Following the discovery and synthesis phases, students go on to the design and implementation phases. This means they develop a possible solution that they can prototype and test, and then use feedback to make refinements.
“In their broader entrepreneurship journey, students have to create a start-up. If they want they can use the outcome of the design thinking module as the starting point and, in some cases, the projects have turned into businesses.” One group who have continued with their design thinking project are now working on a business called Coillection.

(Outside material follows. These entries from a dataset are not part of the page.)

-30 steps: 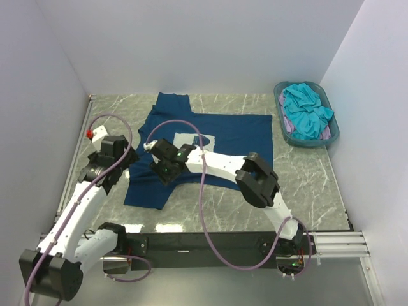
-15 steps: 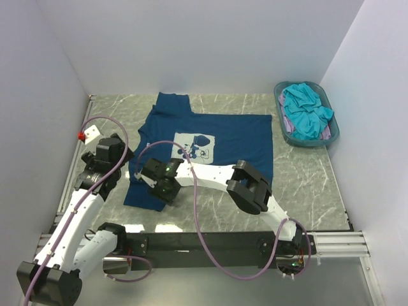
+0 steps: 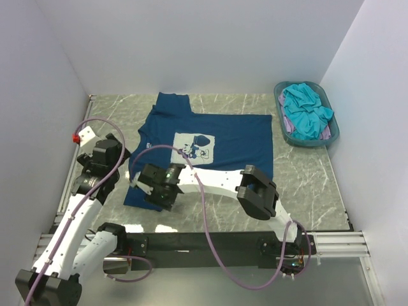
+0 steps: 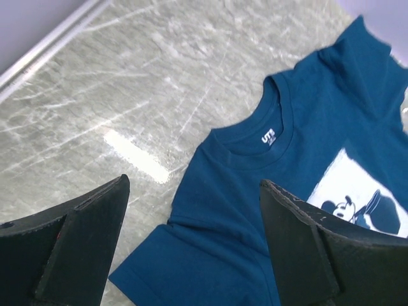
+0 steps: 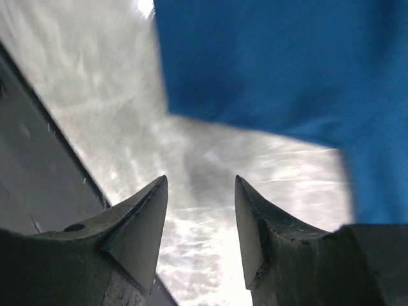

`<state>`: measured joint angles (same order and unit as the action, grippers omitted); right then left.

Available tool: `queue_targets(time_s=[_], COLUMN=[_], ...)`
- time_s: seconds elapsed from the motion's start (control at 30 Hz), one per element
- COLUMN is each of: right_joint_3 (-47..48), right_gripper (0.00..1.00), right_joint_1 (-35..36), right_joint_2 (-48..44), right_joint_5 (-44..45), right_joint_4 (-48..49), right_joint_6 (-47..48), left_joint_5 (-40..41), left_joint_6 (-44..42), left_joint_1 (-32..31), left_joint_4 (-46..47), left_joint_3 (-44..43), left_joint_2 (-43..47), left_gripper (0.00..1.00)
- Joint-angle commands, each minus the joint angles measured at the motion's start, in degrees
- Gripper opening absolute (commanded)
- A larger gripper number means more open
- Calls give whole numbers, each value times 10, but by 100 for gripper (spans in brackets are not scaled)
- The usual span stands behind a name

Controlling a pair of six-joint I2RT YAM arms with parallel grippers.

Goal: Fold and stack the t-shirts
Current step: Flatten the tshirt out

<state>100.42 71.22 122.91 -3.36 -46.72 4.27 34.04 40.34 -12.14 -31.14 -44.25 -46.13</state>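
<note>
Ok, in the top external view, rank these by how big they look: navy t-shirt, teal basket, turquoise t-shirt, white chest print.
1. navy t-shirt, spread flat
2. teal basket
3. turquoise t-shirt, bunched inside the basket
4. white chest print

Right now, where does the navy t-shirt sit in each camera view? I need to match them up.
Top external: the navy t-shirt lies spread flat mid-table, white chest print up.
Left wrist: the shirt fills the right half, collar near the centre, print at the right edge.
Right wrist: blurred blue cloth across the top and right.
Shared landmark: the grey marbled table borders the shirt in all three.
</note>
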Motion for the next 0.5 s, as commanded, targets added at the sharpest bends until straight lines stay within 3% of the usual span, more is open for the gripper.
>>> queue_targets(time_s=[0.0, 0.2, 0.47], right_joint_3=[37, 136, 152], right_gripper=[53, 52, 52], right_joint_1=[-20, -32, -39], right_joint_2=[-36, 50, 101], right_joint_5=[33, 73, 85], right_joint_4=[71, 68, 100], right_joint_6=[-18, -2, 13], left_joint_5=[26, 26, 11], left_joint_6=[15, 18, 15], left_joint_1=[6, 20, 31], left_joint_4=[5, 7, 13], left_joint_3=[2, 2, 5], left_joint_2=[22, 25, 25], left_gripper=[89, 89, 89])
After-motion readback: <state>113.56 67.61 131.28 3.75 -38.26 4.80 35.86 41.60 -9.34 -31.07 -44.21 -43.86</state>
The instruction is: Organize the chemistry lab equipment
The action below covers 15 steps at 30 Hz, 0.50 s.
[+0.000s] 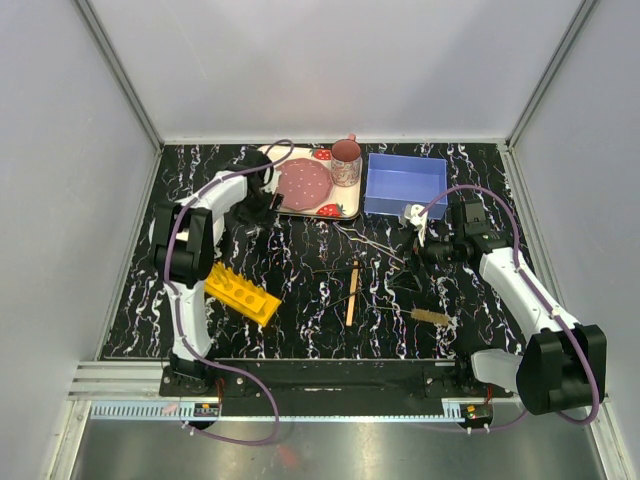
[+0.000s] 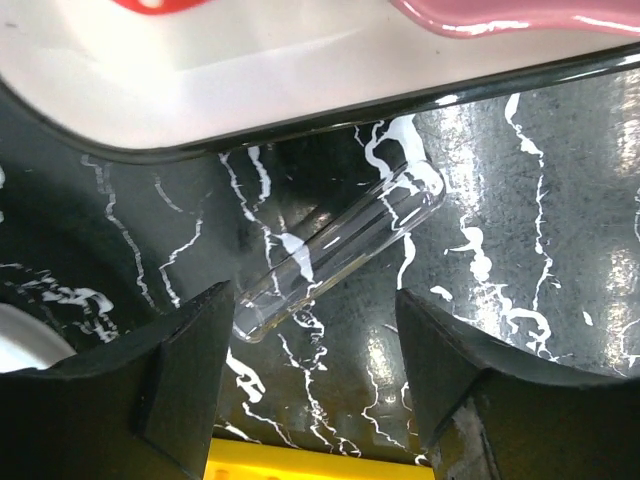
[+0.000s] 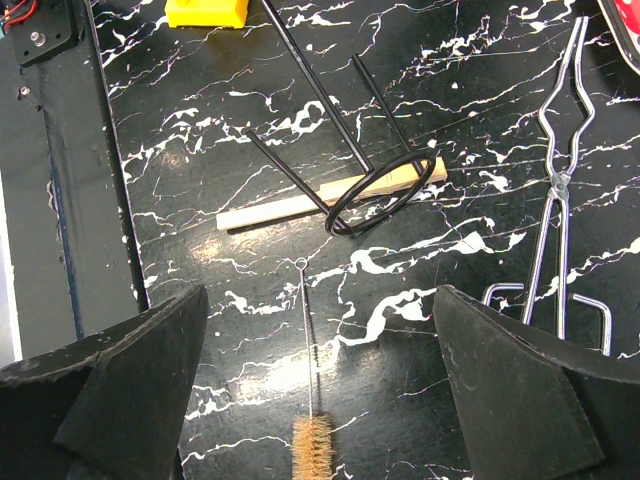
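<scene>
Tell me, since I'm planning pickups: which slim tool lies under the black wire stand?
The wooden stick: the black wire stand loops over one end. The wire tongs and tube brush lie apart from it.

A white tray with red strawberry pictures (image 1: 350, 200) sits at the back of a black table with white marble streaks (image 1: 300, 320). A round pink plate (image 1: 305, 182) lies on the tray. A pink patterned cup (image 1: 346, 163) stands upright at the tray's back right corner. Just right of the tray is a blue plastic box (image 1: 405, 207), open on top. Plain white walls (image 1: 330, 70) stand around the table.
</scene>
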Each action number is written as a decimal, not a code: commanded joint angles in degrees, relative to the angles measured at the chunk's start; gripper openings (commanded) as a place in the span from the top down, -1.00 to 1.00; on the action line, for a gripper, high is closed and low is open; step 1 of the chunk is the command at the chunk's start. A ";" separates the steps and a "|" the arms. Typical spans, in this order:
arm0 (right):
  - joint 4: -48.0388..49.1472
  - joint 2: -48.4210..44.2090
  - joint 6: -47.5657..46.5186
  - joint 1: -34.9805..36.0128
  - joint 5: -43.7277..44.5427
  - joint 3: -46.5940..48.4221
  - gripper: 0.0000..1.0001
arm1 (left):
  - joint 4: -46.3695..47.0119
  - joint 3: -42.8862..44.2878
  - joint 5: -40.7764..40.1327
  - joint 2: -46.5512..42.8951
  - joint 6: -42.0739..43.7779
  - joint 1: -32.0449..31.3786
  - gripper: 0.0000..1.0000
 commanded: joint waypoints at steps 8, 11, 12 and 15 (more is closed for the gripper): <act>-0.40 0.18 -1.29 -0.21 -0.48 1.45 -0.99 | 1.02 1.13 3.57 3.29 0.93 0.20 -0.17; -0.31 0.09 -1.38 -0.29 -0.31 1.45 -0.99 | 1.72 -0.80 4.18 2.42 0.41 0.11 -0.04; -0.31 0.09 -1.38 -0.29 -0.22 1.45 -1.00 | 2.16 -1.41 4.53 2.07 -0.03 0.11 0.00; -0.40 0.00 -1.38 -0.29 -0.22 1.45 -1.00 | 3.66 -4.49 5.32 0.66 -1.87 0.11 0.15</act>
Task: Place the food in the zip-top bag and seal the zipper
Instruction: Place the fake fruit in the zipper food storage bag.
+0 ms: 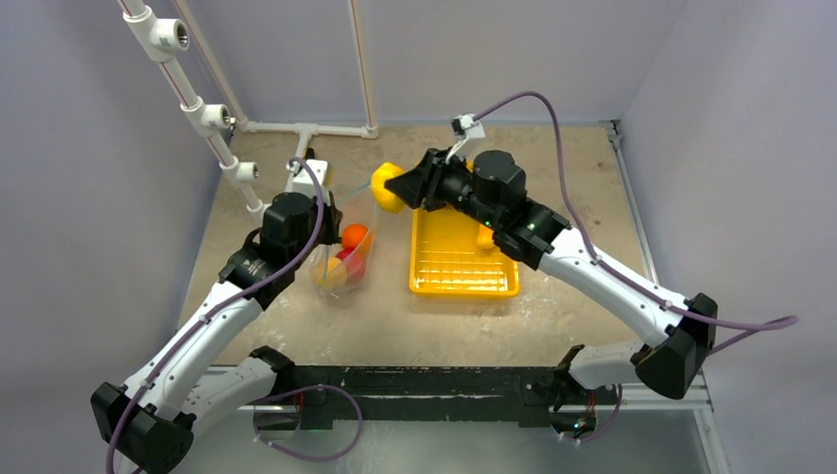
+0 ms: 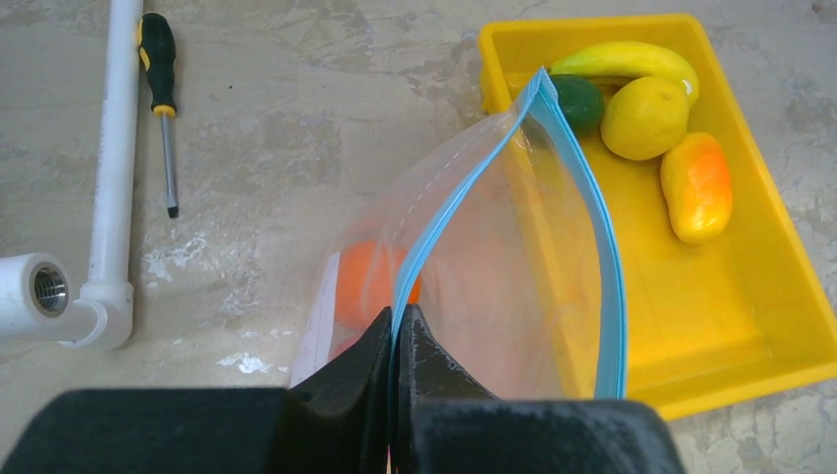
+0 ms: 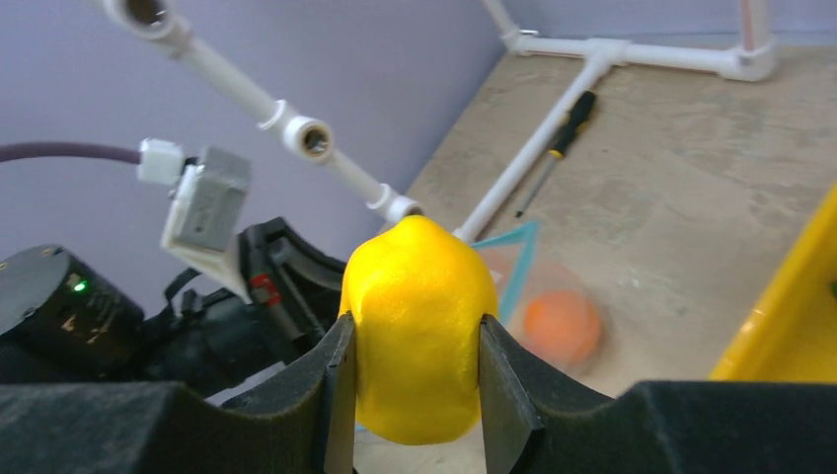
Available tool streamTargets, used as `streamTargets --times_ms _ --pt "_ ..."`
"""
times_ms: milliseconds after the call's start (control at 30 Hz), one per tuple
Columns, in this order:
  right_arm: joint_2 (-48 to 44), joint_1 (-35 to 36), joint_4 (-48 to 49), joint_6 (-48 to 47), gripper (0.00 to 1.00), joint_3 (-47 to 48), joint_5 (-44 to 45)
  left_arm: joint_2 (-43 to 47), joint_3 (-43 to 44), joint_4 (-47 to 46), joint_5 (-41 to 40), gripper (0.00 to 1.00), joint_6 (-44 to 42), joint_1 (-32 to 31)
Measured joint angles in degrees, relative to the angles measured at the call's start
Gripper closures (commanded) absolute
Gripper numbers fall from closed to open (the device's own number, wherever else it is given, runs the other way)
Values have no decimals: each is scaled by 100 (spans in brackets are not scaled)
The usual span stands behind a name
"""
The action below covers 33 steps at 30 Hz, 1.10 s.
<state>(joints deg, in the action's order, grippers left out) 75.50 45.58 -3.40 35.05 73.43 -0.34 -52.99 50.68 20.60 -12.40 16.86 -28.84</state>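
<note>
The clear zip-top bag (image 1: 343,259) stands open on the table, left of the yellow tray (image 1: 464,278). It holds orange, red and yellow food pieces. My left gripper (image 2: 400,326) is shut on the near side of the teal-blue zipper (image 2: 464,183) and holds the mouth up; the far strip (image 2: 604,247) bows away. My right gripper (image 1: 403,188) is shut on a yellow lemon (image 3: 419,326), held in the air just right of the bag's mouth. A banana (image 2: 622,61), a dark green piece (image 2: 580,103), another lemon (image 2: 644,118) and an orange-yellow piece (image 2: 697,188) lie in the tray (image 2: 730,326).
A white pipe frame (image 1: 212,118) rises at the back left. A black-and-yellow screwdriver (image 2: 160,89) lies beside a pipe on the table behind the bag. Grey walls close in the table on three sides.
</note>
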Motion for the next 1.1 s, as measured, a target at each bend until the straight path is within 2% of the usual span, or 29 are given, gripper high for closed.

It aims to solve the problem of improper disposal of kitchen oil and fat by connecting oil collectors with households.
Practical work is complemented by guest speakers from industry, including Business School alumni Tom Gray from innovation consultancy Fahrenheit 212 and Anish Joshi, Head of Design and Innovation at Shell. “Students realise they can take this into a career, for example a couple of recent MBA graduates have set up a consulting company, combining design thinking and strategy called ‘Think Plan Thrive’, and they are doing amazing work.”
Assessment is on a final presentation as well as a project process journal, which explains how each student approached the challenge from beginning to end: “This is not simply a report, it includes self-reflections about what they could have done differently.” They are also judged on participation by their peers and by Dr Stigliani. “More than the outcome per se, I’m interested in commitment and engagement,” she says.
“I look at whether they really understood what design thinking is and if they applied the tools and methods competently and appropriately. But I also look at whether they were able to self-correct themselves, because this is an iterative process.”
Dr Stigliani concludes: “We’re in an era of innovation, so we need to innovate and disrupt. But there’s no innovation without experimentation, and experimentation sometimes comes with failure. The good thing about design thinking is that failure becomes a learning opportunity.”